Matthew Edwards

Burning Arduino Bootloader


So, you have created your first from-scratch Arduino and are ready to start programming. Congratulations! The first thing to do to your fresh board is to burn a bootloader onto the chip. The bootloader is a small program that the processor will start running when it is first powered on. In Arduino’s case, the bootloader’s main job is to detect whether your computer is trying to send it a new program (for example, pressing the “Upload” button from the Arduino IDE).

One of the main issues with my custom board was that it had no direct USB interface. This would make burning a bootloader and uploading programs more difficult, but not impossible. On my custom board, I had a six pin ICSP header. This allows the board to communicate over SPI (instead of UART via USB), and I could load the bootloader that way.

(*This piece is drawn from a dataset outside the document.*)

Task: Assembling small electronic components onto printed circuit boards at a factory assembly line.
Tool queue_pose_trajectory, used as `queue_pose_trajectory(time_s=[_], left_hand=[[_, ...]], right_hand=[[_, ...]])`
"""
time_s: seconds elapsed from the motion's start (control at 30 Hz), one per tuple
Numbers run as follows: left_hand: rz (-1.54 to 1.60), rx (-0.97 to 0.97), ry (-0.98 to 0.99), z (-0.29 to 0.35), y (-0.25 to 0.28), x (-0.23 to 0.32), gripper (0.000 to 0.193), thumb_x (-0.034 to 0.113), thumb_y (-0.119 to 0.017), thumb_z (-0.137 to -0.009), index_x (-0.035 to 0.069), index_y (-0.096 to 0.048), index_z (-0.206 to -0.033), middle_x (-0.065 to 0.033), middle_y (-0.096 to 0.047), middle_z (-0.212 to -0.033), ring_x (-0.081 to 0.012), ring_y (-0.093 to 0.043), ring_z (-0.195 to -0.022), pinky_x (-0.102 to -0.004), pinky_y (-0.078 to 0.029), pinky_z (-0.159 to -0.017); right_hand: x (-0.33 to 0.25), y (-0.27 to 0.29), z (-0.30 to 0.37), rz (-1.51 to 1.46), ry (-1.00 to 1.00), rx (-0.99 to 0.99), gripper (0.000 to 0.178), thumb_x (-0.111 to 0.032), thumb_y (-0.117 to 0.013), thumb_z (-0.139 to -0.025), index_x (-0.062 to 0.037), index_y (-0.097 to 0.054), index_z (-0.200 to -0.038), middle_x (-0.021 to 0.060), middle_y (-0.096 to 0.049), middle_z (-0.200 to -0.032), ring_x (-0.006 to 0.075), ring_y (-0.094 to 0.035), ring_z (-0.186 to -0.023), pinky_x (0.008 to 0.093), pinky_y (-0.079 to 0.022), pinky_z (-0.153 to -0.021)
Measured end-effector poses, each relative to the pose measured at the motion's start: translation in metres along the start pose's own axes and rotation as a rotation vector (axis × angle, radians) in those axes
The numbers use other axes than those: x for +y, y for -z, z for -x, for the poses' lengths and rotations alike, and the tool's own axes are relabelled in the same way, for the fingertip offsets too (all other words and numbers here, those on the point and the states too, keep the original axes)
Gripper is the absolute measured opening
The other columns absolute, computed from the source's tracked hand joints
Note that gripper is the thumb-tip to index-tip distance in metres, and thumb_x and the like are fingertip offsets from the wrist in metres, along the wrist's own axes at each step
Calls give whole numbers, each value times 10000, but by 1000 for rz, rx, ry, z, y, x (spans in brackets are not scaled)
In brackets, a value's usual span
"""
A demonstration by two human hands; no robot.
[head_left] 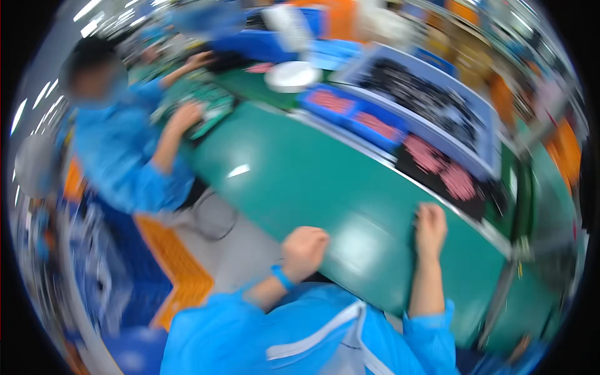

My solution was to use a different programmer on the Arduino IDE known as the “Arduino as ISP”, in which you can
configure a separate Arduino to act as the in-system programmer for your original microcontroller board. The official Arduino documentation has a fairly good tutorial on how to set this up with your IDE and Arduino. Remember that processors might have different BAUD rates at which they can communicate over SPI. The ArduinoISP sketch has some configuration to account for this near line 140:


// Configure the baud rate:

#define BAUDRATE	19200
// #define BAUDRATE	115200
// #define BAUDRATE	1000000

The second issue I had was that the processor on my custom board was an ATmega328pb, which is a slightly
different chip from the standard ATmega328p that the Arduino uses. In fact, when you tried to burn the bootloader to my custom board using the Arduino IDE, you would get the following error with verbose uploads:


avrdude: stk500_getsync() attempt 1 of 10: not in sync: resp=0x00
avrdude: stk500_getsync() attempt 2 of 10: not in sync: resp=0x00
avrdude: stk500_getsync() attempt 3 of 10: not in sync: resp=0x00
avrdude: stk500_getsync() attempt 4 of 10: not in sync: resp=0x00
avrdude: stk500_getsync() attempt 5 of 10: not in sync: resp=0x00

...

Error while burning bootloader.

I solved this by using MiniCore, a hardware library package for Arduino. One of its strengths was that it supported all variants of ATmega, including the PB variant. In order to install it, I pulled the GitHub repo onto my local machine and moved its folder into ~/Documents/Arduino/hardware/ Then open Arduino IDE (restart it if you had it open already), and a new category in the boards menu called “MiniCore” will show up.

I could then burn the bootloader and load the “Blink” program. Now I have a small, working Arduino that I was able to make and program for a fraction of the normal retail cost!